This repository contains a set of software tools to support meta-analyses of 16S rRNA gene survey count data from studies of the human microbiota.
These tools facilitate the creation of a relational database of microbial count data and associated metadata. The design of these tools focused on times series 16S rRNA gene survey count data (and associated metadata), but it could be adapted to work with count data from other gene markers and studies that do not have time series data.
The format of input data is based on that available from studies found on Qiita (free account registration required). Data of a similar format from other data sources should work.
All tools are written in Python. PostgreSQL is used as the relational database management system (RDBMS). SQLAlchemy's object-relational mapper (ORM) is used to perform database manipulations.
Here is a brief overview of the different software and data components that can be found in this repository:
- main.py: A script used to informally test various parts of data cleaning, parsing and database functionality. Functions in this script can be used to insert (Qiita-derived) studies into
- model.py: The current SQLAlchemy model for the PostgreSQL database.
- config.py: A small script that parses database and Qiita configuration from database.ini.
- creator/: A package containing tools to parse data into appropriate objects and create/manipulate database tables and entries. Newer implementations of some scripts found in this file can be found in the wip/ package, but still need to be fully integrated with the rest of the system.
- creator/bib_parser.py: A script to parse bibliographic information from XML files (downloaded from Qiita).

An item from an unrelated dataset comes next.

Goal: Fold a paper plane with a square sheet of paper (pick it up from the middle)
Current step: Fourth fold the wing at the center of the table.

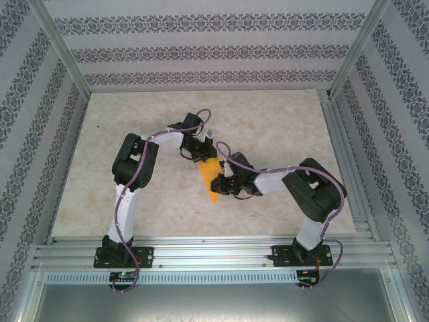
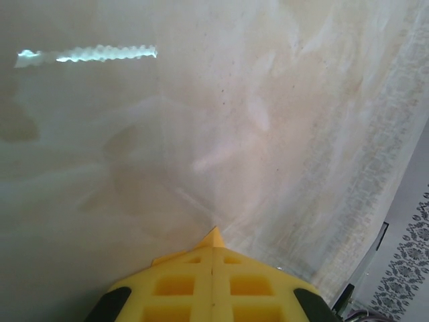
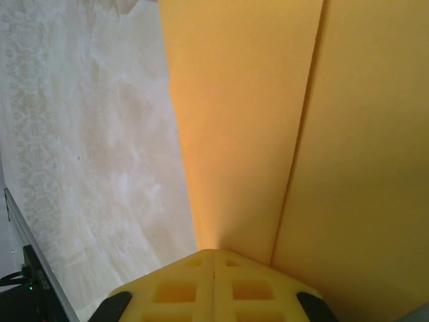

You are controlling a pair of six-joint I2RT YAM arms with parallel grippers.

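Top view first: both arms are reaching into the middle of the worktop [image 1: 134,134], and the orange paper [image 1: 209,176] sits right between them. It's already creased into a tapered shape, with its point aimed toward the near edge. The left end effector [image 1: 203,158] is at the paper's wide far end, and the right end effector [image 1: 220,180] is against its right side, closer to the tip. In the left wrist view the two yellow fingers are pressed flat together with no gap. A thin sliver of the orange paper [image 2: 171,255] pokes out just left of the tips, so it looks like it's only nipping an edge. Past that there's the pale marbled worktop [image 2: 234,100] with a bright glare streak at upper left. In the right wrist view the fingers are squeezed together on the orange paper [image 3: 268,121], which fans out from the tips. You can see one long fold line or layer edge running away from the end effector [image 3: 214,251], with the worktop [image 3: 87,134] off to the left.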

- creator/count_parser.py: A script to parse count, lineage and sequence variant (ASV) data found in BIOM files into Count objects.
- creator/prep_parser.py: A script to parse sample preparation and processing metadata from data files.
- creator/sample_parser.py: A script to parse sample and subject metadata from data files.
- creator/transact.py: Utility script to create and remove tables from the database.
- creator/csv_cleaner.py: Utility script to clean data from CSV files containing sample, subject and preparation metadata.
- downloader/qiita_downloader.py: A web scraper to search Qiita, collect data files, scrape processing metadata and download bibliographic data for studies of interest. This script has been adapted for command-line use and is independent of any functionality in other code in this repository. For further information, see downloader/README.md.
- test/: A package to support testing of various software components (for use with pytest).
- data/: A directory containing example input data (organised by type). These data are sometimes used in tests (found in test/).
- debug_tools/: Tools that may be helpful in debugging some scripts (e.g. to inspect files containing heterogeneous metadata and for parser profiling).
- wip/: Package containing code that is work in progress (wip).
There is currently no way to install code in this repository as a Python package. A user is advised to create a virtual environment, e.g. using conda
, and install the following Python packages before testing functionality of the provided scripts:
- selenium
- biom-format
- pandas
- sqlalchemy
- pint
- biopython
- networkx
To use the Qiita Downloader, only the selenium
package is required. For further details please refer to Qiita Downloader documentation (downloader/README.md).
To execute test scripts, pytest
is also required.
- Integrate perturbation fact parsing and population.
- Integrate
wip
code.
This code was written to accompany a master's thesis and is currently maintained by William Roberts-Sengier.